The parade closed out with a troop of glittering mermaids and mermen. They had been waiting in a side street behind us, practicing and larking around for an hour beforehand and so we’d gotten a close up of their dance moves, closely directed by a man in a blue sequin jacket. When they finally got the go ahead they jumped into formation and sparkled past us, closely followed by a colourful float bearing a waving drag queen in a huge billowing dress – the Carnaval Queen I can only assume.
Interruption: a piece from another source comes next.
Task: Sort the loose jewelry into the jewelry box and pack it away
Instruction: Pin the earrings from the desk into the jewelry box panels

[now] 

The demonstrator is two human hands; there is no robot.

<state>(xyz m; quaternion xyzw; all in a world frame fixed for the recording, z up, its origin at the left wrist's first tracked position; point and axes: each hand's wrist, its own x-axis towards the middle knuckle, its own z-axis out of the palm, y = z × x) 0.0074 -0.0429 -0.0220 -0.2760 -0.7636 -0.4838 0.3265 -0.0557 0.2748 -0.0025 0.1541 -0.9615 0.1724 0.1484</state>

We’d been watching the parade for three hours from its start point and only then did we see the first of the floats coming back around and ending their loop in the village square with explosions of confetti. Down on Carrer 1er Maig the party was only just beginning again. If there’s one thing you need in order to enjoy the Sitges Carnival, it’s stamina.
Sitges Carnival Tips
- The main party nights are Saturday (costume parties all over town), Sunday (Rue de la Disbauxa) and Tuesday (rua de L’extermini). In terms of parades Tuesday is generally said to be more spectacular. Although people dress up on all of these nights, Saturday is when most people go all out on their costumes and is when you won’t be upstaged by the parade costumes!
- Unless you’re impervious to cold or it’s a particularly warm winter, choose a costume that you’ll be warm in as you’ll be outside the whole night.
- You can get to Sitges from Barcelona on the R2 commuter train. It runs regularly from the Passeig de Gracia, Estacio de Franca and Sants stations. Timetables. Stay overnight or be prepared for long waits and packed trains on the way home.
- The center of the action is generally on and around Carrer 1er Maig
- Eat late in the evening (around 9.30pm) and pace yourself or you’ll be done and dusted before the night gets going!
- If you have your heart set on a restaurant, make reservations as these will be really busy nights.
- On parade nights, look up the route on a site like Visit Sitges and pick your spot. The beachfront will be less hectic because there is much more space but it’s fun to watch from the smaller streets as you’re closer to the action. If you watch from the small streets, arrive early because it will get crammed quickly.
- If you want to take pictures choose your spot carefully or risk them becoming a Santander commercial!
- If you decide to wait at the end of the parade, you don’t need to get there until at least two hours after the parade start time.
Great post. Beats being there.
Thank you! I’m sure it was much sunnier in Cadiz!